Su mirada se pierde en la nada y es evidente que está pensando en ella.
—Tenía solo diez años cuando me la quitaron, era bella y vivaz —seca rápidamente sus lágrimas —me la quitaron y no supe a dónde la llevaron, no sé si sigue viva o que fue de ella.
Bajo la cabeza y ahora comprendo mejor por qué me ofrece su desinteresada ayuda. Aún en estos tiempos modernos, el gobierno no ha podido hacer nada para eliminar ese delito o simplemente no les importa, supongo que lo segundo es lo más seguro.
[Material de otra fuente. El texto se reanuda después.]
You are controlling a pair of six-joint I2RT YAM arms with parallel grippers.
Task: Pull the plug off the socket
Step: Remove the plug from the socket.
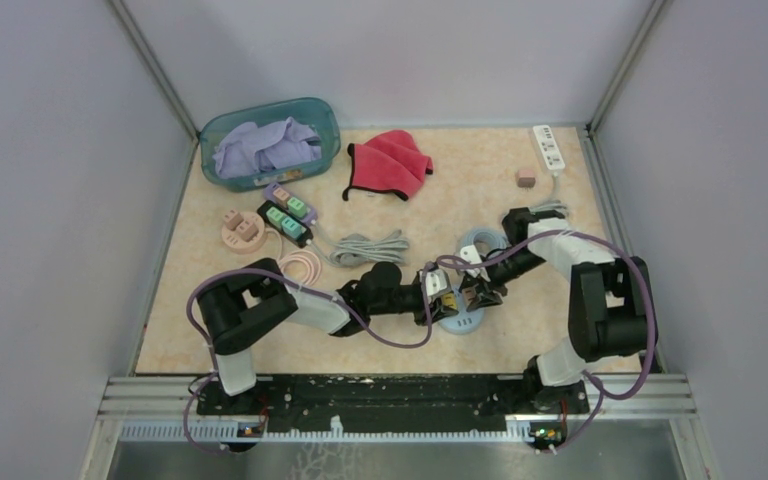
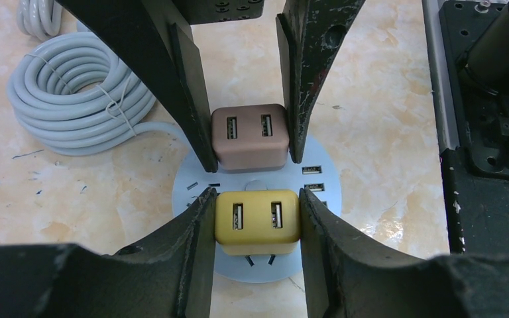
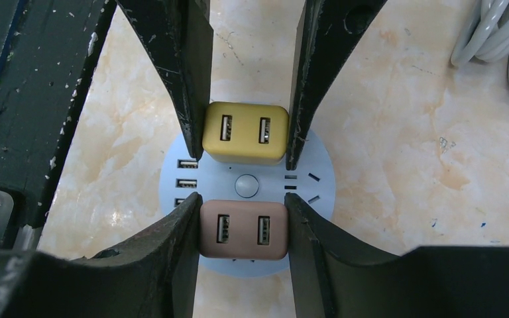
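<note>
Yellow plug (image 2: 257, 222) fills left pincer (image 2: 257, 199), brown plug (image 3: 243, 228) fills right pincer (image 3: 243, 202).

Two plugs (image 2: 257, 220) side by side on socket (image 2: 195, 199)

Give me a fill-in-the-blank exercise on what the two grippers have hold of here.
The left gripper grips the yellow plug; the right gripper grips the ____.
Each plug's top shows ____ USB ports.
The round button on the socket lies ____ the two plugs.
Missing words: brown plug, two, between.
</note>
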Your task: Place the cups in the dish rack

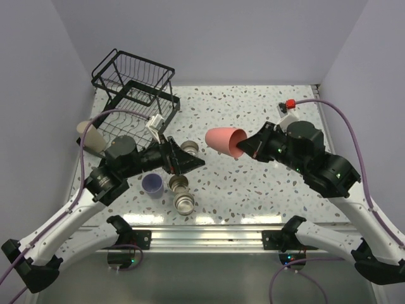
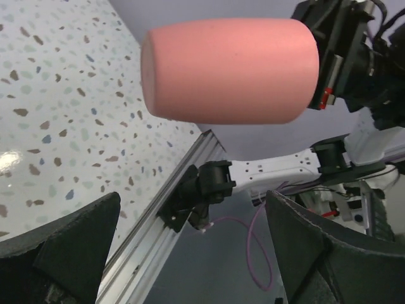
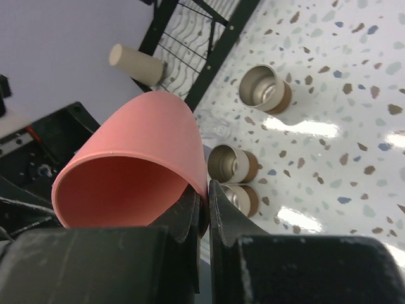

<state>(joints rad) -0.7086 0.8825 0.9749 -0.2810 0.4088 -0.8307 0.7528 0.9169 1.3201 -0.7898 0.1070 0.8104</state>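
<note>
My right gripper (image 1: 245,148) is shut on the rim of the red-pink cup (image 1: 223,140), holding it on its side above the table, one finger inside and one outside (image 3: 207,201). The cup fills the left wrist view (image 2: 228,69). My left gripper (image 1: 190,159) is open and empty, its fingers wide apart (image 2: 190,253), facing the pink cup. Three steel cups (image 1: 189,147) (image 1: 179,184) (image 1: 185,204) and the lavender cup (image 1: 152,185) stand by the left gripper. The tan cup (image 1: 90,136) lies beside the black wire dish rack (image 1: 136,88). I see no clear glass.
The rack stands at the far left corner against the walls. The steel cups (image 3: 264,88) (image 3: 231,163) and tan cup (image 3: 136,63) show below the pink cup (image 3: 133,164) in the right wrist view. A metal rail (image 1: 209,235) runs along the near table edge.
</note>
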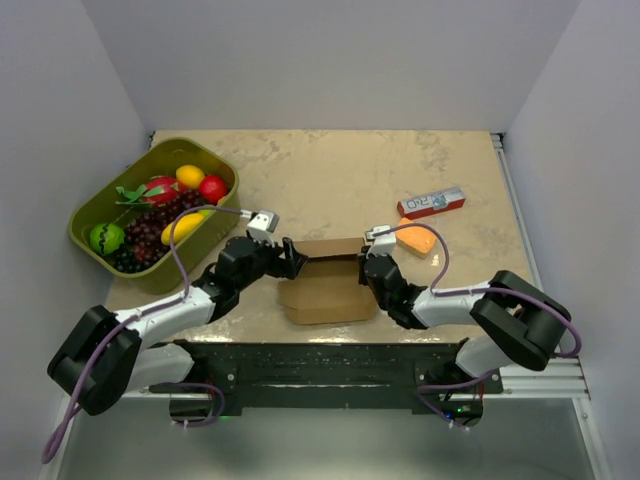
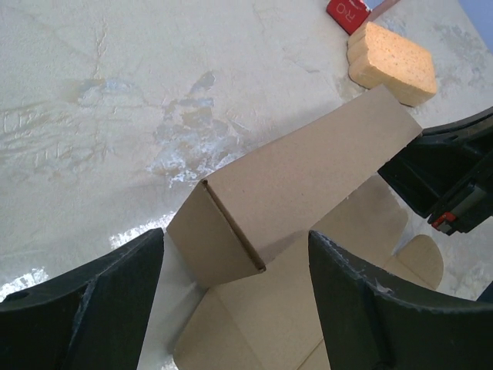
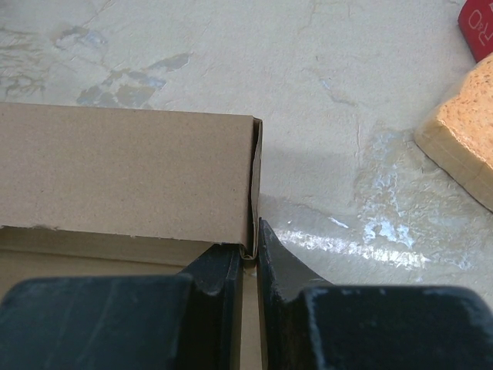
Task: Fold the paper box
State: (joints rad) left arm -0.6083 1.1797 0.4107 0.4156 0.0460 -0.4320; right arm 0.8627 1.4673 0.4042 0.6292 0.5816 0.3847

Fui secuestrada hace tres años, justo después de la gran celebración del cambio de siglo.
Recuerdo la felicidad de esa noche, pues era la primera vez que veía los fuegos artificiales. Estábamos todos en el gran parque principal, papá y mi nueva madre estaban enfrascados en el cuidado de mis hermanos menores y yo muy descuidadamente me alejé de ellos para mirar mejor las increíbles luces.
Y así, fue como me despedí del año 1899 y recibí el 1900. Alejada de mi familia a la tierna edad de trece años y tratando de sobrevivir a una vida impuesta en uno de los tantos lugares de diversión nocturna frecuentado por los caballeros de alcurnia de la época.